**Task to complete**
Go through the data below and copy each line where the word "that" occurs.

Data extract Start Marker

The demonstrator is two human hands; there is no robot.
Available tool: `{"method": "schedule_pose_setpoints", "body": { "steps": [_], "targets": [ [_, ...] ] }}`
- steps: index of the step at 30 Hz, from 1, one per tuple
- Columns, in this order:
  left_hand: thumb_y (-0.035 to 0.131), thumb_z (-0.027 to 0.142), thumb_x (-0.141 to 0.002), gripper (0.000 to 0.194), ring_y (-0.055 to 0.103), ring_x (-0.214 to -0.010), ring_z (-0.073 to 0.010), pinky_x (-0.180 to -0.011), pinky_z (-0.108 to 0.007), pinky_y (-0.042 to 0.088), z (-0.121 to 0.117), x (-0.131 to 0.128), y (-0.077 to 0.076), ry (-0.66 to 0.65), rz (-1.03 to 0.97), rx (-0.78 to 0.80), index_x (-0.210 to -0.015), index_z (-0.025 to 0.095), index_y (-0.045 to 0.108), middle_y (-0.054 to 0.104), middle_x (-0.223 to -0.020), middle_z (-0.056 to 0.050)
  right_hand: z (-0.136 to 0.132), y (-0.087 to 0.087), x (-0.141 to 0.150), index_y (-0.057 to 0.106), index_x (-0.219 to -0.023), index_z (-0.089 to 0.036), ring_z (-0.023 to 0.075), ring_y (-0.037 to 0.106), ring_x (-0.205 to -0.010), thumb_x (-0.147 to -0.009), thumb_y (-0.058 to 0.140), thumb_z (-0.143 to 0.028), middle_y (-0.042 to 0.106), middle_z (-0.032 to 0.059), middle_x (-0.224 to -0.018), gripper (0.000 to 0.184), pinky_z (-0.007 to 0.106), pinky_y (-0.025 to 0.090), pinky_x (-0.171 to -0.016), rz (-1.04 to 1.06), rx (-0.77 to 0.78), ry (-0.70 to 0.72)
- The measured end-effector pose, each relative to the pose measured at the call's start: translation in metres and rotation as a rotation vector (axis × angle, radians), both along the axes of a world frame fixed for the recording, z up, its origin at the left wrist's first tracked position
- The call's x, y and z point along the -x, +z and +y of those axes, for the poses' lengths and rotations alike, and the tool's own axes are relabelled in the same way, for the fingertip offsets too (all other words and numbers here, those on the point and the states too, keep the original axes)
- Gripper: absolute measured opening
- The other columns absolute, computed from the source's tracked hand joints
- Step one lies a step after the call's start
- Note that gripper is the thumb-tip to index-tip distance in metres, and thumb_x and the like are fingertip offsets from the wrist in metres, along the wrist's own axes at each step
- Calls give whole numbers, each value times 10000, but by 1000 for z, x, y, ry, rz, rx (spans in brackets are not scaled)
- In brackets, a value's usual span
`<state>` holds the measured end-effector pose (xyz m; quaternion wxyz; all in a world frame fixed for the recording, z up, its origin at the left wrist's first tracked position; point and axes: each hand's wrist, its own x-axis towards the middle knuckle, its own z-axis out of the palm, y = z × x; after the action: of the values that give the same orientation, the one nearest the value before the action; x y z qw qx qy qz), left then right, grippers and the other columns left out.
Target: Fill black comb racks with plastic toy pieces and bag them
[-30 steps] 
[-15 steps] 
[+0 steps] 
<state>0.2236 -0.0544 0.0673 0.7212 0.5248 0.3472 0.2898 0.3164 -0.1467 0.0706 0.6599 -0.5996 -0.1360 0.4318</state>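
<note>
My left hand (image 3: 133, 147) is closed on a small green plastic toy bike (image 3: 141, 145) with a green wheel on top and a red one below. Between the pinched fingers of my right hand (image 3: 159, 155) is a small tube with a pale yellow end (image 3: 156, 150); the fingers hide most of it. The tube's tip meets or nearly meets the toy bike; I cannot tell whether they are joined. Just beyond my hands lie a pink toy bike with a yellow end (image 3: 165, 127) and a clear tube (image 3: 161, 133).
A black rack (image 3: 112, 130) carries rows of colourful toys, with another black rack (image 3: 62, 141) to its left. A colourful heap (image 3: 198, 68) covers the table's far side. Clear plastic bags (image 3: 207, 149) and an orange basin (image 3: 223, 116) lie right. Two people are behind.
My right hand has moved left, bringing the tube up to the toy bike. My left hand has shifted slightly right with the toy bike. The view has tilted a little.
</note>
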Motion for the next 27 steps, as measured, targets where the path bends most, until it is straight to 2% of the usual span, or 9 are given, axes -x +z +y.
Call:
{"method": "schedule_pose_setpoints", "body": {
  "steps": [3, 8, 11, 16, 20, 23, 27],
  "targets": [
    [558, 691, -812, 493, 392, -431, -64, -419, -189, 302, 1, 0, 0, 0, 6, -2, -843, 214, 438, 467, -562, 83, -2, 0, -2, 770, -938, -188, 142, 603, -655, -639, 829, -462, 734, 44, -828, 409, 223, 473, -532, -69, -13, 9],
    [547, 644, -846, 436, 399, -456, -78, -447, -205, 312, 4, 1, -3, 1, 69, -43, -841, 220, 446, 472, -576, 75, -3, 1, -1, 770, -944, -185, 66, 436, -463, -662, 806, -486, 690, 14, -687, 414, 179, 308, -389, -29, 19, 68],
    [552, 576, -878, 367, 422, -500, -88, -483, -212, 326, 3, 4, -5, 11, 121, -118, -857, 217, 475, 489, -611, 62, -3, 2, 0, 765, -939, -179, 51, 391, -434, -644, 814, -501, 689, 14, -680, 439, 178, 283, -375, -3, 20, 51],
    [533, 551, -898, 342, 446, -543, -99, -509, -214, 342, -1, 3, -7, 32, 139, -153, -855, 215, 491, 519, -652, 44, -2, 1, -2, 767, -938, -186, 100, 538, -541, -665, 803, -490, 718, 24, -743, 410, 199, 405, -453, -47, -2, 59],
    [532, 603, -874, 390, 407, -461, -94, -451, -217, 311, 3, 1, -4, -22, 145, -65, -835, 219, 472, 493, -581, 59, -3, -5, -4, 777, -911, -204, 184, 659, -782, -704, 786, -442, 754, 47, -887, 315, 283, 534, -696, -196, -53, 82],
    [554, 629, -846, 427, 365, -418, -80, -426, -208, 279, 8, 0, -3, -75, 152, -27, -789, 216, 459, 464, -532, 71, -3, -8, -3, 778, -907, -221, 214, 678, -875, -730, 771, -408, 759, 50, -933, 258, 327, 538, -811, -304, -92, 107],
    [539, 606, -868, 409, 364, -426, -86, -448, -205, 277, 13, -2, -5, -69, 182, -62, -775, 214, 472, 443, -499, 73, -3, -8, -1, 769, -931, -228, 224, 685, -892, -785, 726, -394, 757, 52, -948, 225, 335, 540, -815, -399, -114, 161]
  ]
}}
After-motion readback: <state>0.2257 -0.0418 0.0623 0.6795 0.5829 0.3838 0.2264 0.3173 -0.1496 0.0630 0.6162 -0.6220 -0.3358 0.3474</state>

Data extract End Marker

**Your response**
- Note that gripper is the thumb-tip to index-tip distance in metres, and thumb_x and the like are fingertip offsets from the wrist in metres, along the wrist's own axes at each step
`<state>` holds the measured end-effector pose (xyz m; quaternion wxyz; all in a world frame fixed for the recording, z up, its origin at the left wrist's first tracked position; point and axes: each hand's wrist, its own x-axis towards the middle knuckle, its own z-axis out of the palm, y = z × x; after the action: of the values that give the same orientation, the one nearest the value before the action; x y z qw qx qy qz), left then right, grippers and the other columns left out.

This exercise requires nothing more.